Problem statement:
Using the listing below, copy exactly the lines from the one containing "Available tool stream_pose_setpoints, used" to the one containing "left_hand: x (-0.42", both lines included, and no others.

Raw data:
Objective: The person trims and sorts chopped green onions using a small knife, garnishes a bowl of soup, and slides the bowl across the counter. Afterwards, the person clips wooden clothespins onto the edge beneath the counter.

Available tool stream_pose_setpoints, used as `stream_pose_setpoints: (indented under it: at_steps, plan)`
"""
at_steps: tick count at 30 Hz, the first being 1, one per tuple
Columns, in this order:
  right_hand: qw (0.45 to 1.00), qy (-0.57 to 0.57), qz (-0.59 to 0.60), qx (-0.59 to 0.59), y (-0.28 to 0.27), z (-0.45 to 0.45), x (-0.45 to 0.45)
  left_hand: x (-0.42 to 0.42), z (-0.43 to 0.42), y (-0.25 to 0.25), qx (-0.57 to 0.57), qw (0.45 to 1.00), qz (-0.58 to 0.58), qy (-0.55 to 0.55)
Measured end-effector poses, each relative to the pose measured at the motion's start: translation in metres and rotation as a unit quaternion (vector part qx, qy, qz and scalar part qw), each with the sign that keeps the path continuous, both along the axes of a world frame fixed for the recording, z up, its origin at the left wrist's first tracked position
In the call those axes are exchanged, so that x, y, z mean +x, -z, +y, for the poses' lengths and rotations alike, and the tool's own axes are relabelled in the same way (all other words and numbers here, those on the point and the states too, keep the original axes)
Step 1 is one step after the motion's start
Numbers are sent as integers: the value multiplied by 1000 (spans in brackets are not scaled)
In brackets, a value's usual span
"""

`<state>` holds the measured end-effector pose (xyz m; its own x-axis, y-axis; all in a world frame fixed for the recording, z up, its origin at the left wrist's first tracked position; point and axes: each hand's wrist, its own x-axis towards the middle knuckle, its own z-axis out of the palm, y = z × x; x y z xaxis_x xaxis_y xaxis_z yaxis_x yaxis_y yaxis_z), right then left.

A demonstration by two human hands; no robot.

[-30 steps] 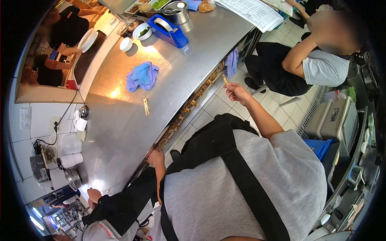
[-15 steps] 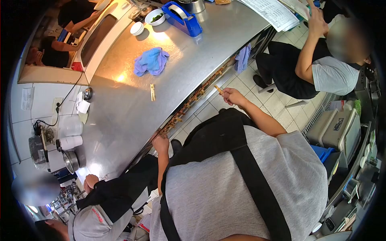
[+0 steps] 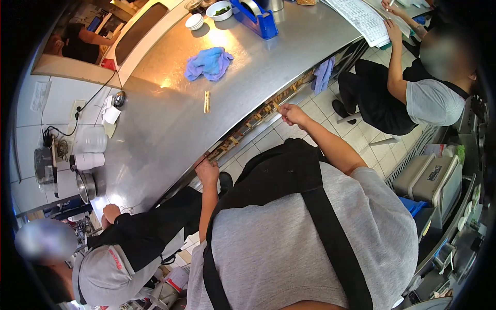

Response for this exercise:
Available tool stream_pose_setpoints, used as `stream_pose_setpoints: (indented under it: at_steps, plan)`
"""
at_steps: tick count at 30 Hz, the first being 1, one per tuple
Columns, in this order:
  right_hand: qw (0.45 to 1.00), qy (-0.57 to 0.57), qz (-0.59 to 0.60), qx (-0.59 to 0.59), y (-0.28 to 0.27), z (-0.45 to 0.45), x (-0.45 to 0.45)
  left_hand: x (-0.42 to 0.42), z (-0.43 to 0.42), y (-0.25 to 0.25), qx (-0.57 to 0.57), qw (0.45 to 1.00), qz (-0.58 to 0.58), qy (-0.55 to 0.55)

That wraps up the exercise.